Campañas de phishing parten las palabras con caracteres Unicode invisibles para burlar los filtros
Microsoft documentó una operación que alcanzó 2.37 millones de mensajes diarios insertando caracteres del bloque Tags de Unicode dentro de términos financieros.
Microsoft documentó una operación de phishing a escala que evade los filtros de correo mediante caracteres invisibles del bloque Tags de Unicode. La técnica, conocida como ASCII smuggling, parte palabras clave financieras insertando un carácter que el ojo humano no percibe y que el motor de coincidencia textual sí registra como una ruptura.
Cómo funciona la evasión
El atacante convierte una palabra como "funding" en "fun[carácter invisible]ding". El destinatario lee la palabra completa en su cliente de correo.

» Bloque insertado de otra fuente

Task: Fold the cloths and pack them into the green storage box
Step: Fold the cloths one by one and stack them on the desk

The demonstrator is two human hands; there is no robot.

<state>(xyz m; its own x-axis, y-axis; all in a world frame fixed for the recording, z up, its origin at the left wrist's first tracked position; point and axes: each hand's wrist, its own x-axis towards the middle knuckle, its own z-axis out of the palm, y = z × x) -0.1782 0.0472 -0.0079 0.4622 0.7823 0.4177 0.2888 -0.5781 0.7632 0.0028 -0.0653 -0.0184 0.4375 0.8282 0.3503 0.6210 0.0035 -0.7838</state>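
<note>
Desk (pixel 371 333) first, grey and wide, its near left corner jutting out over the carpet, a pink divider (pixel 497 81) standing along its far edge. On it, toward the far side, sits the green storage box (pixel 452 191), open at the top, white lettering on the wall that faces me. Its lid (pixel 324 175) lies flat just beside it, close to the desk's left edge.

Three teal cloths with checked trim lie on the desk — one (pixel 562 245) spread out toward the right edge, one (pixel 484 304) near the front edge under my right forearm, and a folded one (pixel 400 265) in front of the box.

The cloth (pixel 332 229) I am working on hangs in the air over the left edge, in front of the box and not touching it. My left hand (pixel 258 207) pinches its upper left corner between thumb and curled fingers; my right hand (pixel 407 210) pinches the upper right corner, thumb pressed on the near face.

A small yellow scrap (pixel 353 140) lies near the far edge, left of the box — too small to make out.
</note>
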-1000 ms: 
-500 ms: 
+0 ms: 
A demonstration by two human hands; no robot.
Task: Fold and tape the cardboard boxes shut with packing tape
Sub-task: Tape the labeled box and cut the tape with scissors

La regla del filtro, que busca la cadena exacta, encuentra dos fragmentos sin significado y deja pasar el mensaje.
Los números describen la escala: la campaña alcanzó un pico de 2.37 millones de mensajes diarios a finales de febrero de 2026, y un grupo de 148 dominios emisores concentró cerca del 96% de los mensajes marcados. Microsoft Defender bloqueó más del 99% del volumen apoyándose en reputación del remitente y verificación de dominio, señales que operan por fuera del contenido textual.
El fin de la detección por palabra clave
El episodio confirma que las reglas de asunto y cuerpo llegaron a su límite como capa primaria de defensa. Unicode ofrece decenas de caracteres de control, variantes homoglifas y marcas direccionales que producen el mismo efecto con recursos mínimos.
La señal útil se desplazó a tres lugares: la autenticación del dominio emisor, la reputación histórica de la infraestructura de envío y el comportamiento del enlace una vez abierto. Ninguno de esos tres depende de leer el texto.
Acciones concretas
Toda empresa que aún dependa de reglas textuales en su pasarela de correo tiene tres tareas verificables esta semana. Confirmar que SPF está publicado y completo. Confirmar que DKIM firma todo el correo saliente, incluidos los envíos de plataformas de marketing y facturación. Y llevar DMARC a política de rechazo, con reportes agregados dirigidos a un buzón que alguien realmente lea.
La capacitación del personal también cambia de guion. El indicador clásico —faltas de ortografía, redacción torpe, formato descuidado— pierde utilidad cuando el mensaje se ve impecable en pantalla. El nuevo hábito consiste en verificar el dominio real del remitente y confirmar por un segundo canal cualquier instrucción de pago o cambio de cuenta bancaria, sin importar cuán legítimo luzca el correo.